*Task to carry out*. Beneath this line are the data; copy exactly the part of them that opens with the line containing "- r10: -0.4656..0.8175" and closes with the line containing "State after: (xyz", and only that part.

--- Material for this exercise Enclosed Below ---

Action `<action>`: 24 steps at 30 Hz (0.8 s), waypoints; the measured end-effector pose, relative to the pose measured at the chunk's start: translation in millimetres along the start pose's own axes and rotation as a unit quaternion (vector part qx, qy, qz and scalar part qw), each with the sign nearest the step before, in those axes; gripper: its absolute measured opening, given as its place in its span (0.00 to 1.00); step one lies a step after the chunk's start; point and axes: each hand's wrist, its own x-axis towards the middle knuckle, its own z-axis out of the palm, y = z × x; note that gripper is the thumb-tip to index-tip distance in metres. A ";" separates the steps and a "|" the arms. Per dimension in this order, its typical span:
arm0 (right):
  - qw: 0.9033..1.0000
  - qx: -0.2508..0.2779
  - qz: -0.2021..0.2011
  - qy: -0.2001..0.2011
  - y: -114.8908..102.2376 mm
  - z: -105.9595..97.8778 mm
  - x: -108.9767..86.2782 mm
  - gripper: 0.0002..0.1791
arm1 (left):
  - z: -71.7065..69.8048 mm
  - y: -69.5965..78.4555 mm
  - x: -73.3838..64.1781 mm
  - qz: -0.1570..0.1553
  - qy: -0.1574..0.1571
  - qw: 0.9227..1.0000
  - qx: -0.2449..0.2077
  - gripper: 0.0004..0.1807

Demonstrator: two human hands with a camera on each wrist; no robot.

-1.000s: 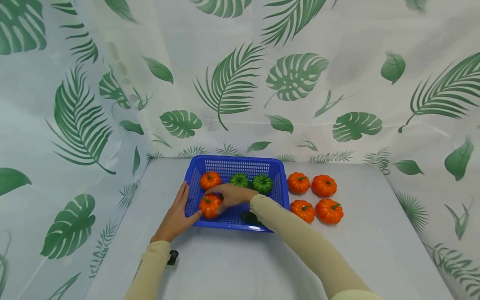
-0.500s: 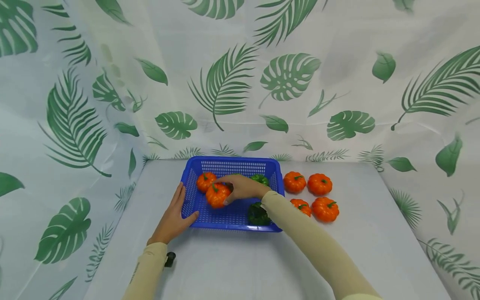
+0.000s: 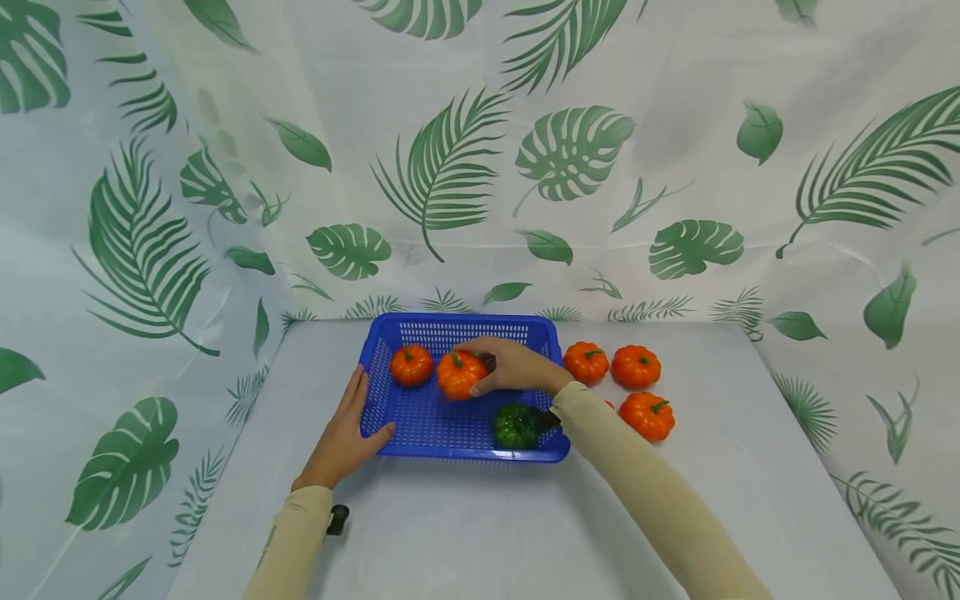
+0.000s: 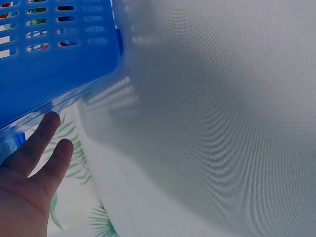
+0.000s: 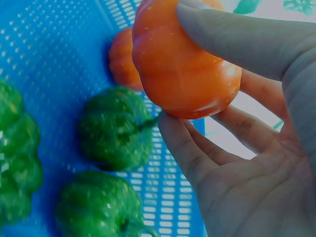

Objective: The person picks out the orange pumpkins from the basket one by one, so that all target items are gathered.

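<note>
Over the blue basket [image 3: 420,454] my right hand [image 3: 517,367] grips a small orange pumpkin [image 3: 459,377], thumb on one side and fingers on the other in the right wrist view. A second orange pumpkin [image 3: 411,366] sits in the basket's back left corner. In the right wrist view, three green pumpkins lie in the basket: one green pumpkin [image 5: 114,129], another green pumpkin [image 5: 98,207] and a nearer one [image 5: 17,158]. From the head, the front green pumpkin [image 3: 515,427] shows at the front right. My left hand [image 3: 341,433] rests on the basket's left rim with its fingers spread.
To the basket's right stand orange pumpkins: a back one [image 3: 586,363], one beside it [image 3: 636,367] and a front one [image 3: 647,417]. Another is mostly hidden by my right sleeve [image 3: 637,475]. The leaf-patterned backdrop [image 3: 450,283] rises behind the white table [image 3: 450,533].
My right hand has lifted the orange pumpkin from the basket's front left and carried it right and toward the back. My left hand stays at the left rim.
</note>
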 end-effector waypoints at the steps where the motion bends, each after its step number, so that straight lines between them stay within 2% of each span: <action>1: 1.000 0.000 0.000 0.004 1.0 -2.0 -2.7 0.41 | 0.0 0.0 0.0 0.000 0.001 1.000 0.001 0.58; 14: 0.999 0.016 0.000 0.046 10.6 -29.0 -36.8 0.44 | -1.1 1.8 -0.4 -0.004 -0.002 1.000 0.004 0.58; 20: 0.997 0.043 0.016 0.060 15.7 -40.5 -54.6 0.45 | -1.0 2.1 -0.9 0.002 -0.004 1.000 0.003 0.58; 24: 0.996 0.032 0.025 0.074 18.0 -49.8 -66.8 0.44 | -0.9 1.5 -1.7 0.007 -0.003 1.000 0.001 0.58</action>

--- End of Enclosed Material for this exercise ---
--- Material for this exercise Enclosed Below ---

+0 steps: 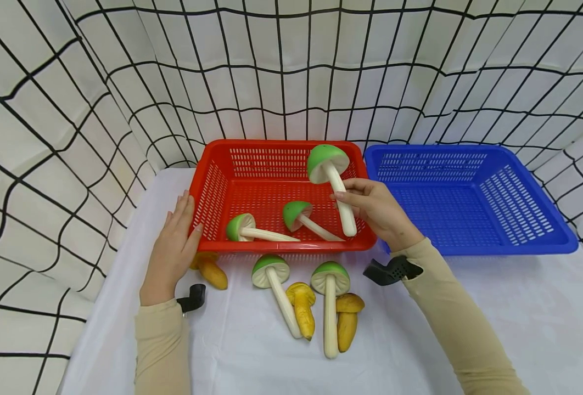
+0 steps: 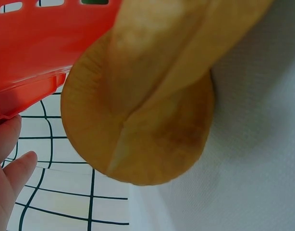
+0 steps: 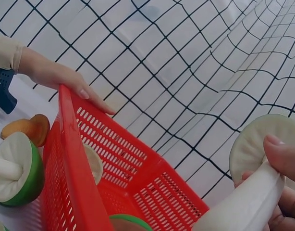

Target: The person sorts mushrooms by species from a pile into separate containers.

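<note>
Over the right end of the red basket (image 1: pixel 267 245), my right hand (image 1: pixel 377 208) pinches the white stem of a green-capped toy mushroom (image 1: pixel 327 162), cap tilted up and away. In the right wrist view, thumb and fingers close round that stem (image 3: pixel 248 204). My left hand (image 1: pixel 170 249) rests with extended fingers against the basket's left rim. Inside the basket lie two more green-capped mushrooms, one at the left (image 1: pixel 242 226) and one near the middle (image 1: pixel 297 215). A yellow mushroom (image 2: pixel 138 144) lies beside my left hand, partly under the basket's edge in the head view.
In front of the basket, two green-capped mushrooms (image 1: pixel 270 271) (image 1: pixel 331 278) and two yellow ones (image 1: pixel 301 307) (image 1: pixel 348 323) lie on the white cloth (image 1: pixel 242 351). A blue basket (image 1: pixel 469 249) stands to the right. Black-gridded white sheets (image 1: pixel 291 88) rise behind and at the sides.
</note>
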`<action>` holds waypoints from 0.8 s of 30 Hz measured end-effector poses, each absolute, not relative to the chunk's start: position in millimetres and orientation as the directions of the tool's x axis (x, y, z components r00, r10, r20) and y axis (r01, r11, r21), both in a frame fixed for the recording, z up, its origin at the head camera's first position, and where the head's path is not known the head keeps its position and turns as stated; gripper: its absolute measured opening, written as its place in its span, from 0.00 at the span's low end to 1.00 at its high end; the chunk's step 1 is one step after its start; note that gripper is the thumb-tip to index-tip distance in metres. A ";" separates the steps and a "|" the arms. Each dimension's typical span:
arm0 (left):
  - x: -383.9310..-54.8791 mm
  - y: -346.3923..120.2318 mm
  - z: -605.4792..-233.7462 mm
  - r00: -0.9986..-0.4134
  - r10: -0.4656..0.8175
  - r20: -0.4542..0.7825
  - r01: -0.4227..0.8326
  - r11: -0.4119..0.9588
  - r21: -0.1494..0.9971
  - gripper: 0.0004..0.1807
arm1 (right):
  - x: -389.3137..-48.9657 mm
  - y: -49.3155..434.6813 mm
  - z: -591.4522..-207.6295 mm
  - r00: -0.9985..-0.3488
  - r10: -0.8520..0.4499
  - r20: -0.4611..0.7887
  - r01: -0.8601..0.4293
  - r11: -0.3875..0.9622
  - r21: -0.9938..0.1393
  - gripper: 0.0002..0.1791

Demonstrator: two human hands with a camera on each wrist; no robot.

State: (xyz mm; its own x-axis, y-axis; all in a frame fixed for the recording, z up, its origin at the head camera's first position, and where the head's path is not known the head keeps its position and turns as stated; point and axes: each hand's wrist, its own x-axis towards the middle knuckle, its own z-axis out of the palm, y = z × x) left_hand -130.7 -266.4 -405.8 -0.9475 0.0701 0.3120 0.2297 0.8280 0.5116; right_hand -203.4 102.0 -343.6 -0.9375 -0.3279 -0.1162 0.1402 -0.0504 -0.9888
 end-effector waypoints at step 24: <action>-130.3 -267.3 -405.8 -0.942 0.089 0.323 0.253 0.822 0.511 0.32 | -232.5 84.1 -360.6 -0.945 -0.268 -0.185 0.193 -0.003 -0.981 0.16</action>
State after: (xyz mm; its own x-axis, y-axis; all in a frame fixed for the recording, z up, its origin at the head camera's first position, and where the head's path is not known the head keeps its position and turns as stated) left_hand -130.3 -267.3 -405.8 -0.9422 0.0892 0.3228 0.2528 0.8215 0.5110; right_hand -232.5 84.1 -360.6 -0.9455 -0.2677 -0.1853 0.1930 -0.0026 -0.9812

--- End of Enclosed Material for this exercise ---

*Answer box*.
  - r10: -0.4656..0.8175
  - r20: -0.4542..0.7825
  - r01: -0.4227..0.8326
  - r11: -0.4119..0.9588
  - r21: -0.1494..0.9971
  - gripper: 0.0004..0.1807
arm1 (right):
  - x: -389.3137..-48.9657 mm
  - y: -49.3155..434.6813 mm
  - z: -591.4522..-207.6295 mm
  - r00: -0.9985..-0.3488
  - r10: -0.8520..0.4499
  - r20: -0.4611..0.7887
  - r01: -0.8601..0.4293
  - r11: -0.3875..0.9622
  - r21: -0.9938..0.1393
  - gripper: 0.0002..0.1791

Demonstrator: two human hands with a camera on each wrist; no robot.

State: (xyz mm; its own x-axis, y-axis; all in a frame fixed for the recording, z up, its origin at the head camera's first position, and where the head's path is not known the head keeps its position and turns as stated; point and axes: each hand's wrist, its own x-axis towards the middle knuckle, its own z-axis out of the palm, y = z × x) left_hand -130.7 -266.4 -405.8 -0.9475 0.0701 0.3120 0.2297 0.8280 0.5116; right_hand -203.4 102.0 -343.6 -0.9375 -0.3279 -0.1162 0.1402 -0.0504 -0.9888
 end-effector waypoints at step 24: <action>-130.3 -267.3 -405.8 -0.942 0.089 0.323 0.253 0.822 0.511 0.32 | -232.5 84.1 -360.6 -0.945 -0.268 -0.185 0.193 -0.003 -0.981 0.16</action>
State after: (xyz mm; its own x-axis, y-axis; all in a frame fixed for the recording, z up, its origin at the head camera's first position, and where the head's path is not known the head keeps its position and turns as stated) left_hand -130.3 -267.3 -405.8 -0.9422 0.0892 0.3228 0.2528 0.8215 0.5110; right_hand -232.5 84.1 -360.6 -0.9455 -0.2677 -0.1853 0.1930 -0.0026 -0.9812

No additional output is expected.